Built in 1980, the property likely benefits from a timeless layout but should be underwritten with ongoing capital planning and targeted modernization to remain competitive against newer stock. Home values in the area are elevated relative to incomes, which tends to sustain rental demand; at the same time, rent-to-income pressures and soft school ratings indicate the need for disciplined leasing and renewal strategies. Within a 3-mile radius, households have increased even as population edged lower—pointing to smaller household sizes and a renter pool that can support occupancy, based on commercial real estate analysis from WDSuite.

  • Occupancy strength: top-quartile neighborhood occupancy supports stable lease-up and renewal performance.
  • Demand depth: elevated renter-occupied share indicates a large tenant base for multifamily units.

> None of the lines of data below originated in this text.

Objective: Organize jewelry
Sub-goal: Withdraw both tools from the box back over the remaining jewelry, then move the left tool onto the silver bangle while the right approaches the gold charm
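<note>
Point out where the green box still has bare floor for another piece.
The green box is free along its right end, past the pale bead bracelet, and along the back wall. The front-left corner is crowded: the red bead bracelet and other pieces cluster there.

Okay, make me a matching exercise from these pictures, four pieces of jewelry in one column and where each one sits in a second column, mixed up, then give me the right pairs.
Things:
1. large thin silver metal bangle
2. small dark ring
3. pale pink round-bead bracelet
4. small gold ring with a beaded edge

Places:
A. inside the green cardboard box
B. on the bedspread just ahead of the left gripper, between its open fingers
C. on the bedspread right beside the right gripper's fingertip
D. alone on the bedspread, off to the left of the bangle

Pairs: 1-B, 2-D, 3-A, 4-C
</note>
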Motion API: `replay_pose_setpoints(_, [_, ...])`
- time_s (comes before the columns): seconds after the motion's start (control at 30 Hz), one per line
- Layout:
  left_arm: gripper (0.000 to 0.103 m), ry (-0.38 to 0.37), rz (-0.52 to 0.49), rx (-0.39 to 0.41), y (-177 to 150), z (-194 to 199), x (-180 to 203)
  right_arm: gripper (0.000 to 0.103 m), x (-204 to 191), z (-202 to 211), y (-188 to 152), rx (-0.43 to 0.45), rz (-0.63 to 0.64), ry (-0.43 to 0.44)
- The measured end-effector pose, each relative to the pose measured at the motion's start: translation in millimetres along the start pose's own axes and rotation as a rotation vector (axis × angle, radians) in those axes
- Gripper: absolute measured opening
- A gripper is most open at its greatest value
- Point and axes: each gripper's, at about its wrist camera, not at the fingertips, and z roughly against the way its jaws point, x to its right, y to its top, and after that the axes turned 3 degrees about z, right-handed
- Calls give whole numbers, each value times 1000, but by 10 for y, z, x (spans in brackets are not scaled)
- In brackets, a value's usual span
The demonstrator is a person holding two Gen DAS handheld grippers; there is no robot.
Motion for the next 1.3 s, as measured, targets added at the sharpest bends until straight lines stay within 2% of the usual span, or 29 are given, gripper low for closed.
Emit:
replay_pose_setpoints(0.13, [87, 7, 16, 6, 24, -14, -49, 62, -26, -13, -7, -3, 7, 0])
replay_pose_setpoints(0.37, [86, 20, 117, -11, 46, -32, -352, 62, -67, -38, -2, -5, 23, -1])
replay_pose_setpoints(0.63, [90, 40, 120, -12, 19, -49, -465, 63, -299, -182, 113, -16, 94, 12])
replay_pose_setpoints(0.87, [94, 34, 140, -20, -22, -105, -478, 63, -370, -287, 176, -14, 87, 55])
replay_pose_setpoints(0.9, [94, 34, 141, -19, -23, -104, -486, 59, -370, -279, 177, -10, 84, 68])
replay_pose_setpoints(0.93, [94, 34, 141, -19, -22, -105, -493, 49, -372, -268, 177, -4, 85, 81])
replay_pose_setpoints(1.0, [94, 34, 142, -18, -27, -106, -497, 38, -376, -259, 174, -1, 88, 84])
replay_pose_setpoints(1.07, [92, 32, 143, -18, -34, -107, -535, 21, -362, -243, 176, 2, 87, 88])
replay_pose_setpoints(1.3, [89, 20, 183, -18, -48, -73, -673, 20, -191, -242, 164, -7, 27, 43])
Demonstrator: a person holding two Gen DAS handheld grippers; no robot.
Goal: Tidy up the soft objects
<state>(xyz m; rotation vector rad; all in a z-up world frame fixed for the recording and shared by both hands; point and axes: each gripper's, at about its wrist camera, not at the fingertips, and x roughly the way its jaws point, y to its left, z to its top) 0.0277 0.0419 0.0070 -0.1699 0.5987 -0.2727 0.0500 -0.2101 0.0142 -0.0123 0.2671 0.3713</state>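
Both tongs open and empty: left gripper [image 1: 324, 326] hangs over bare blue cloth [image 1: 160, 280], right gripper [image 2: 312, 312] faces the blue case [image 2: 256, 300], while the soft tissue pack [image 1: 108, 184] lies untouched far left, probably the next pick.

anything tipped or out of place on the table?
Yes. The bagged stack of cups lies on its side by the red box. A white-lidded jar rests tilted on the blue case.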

  • Location fundamentals: high restaurant and grocery density and proximity to major employers aid retention.
  • Value-add potential: 1980 vintage allows for targeted upgrades and systems modernization to enhance competitiveness.
  • Risks: affordability pressure and lower school ratings may affect pricing power and retention; monitor demographic shifts and tailor leasing accordingly.